Today we’re going to be pretty concrete. We’ll just work on parsing a particular langauge, the language of S-expressions we’ve been using for our Scheme variant. S-expressions are known to be especially easy to parse—in fact, that’s one of the reasons languages might pick S-expressions as their input of choice. So we’ll be able to write a whole S-expression parser from scratch today, and this will help us think about what a parser is actually doing and some of the design guidelines we should keep in mind. Going forward we’ll talk about how to parse more complicated languages.
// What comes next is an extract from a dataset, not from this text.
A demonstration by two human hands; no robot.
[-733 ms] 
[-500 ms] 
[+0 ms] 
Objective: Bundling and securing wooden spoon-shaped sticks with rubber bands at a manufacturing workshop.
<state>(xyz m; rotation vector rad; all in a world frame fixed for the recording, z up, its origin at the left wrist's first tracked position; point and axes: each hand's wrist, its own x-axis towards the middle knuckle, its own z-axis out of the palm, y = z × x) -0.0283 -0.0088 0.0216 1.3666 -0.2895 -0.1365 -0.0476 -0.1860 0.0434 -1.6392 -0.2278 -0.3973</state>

First let’s step back a moment. There are actually two transformation steps on the route from the program text to the tree-structured s_exp inputs we’ve been using in the interpreter and compiler. The two transformation steps are (i) tokenization and (ii) parsing. Tokenization transforms a flat string into a flat list of tokens. Parsing transforms a flat list of tokens into a tree that represents the structure of the program. A token might be a paren, a function name, a number. (See some token examples in the image above. The tokens are in all caps by convention.) We’ll circle back around to tokenization, but for now let’s focus on parsing.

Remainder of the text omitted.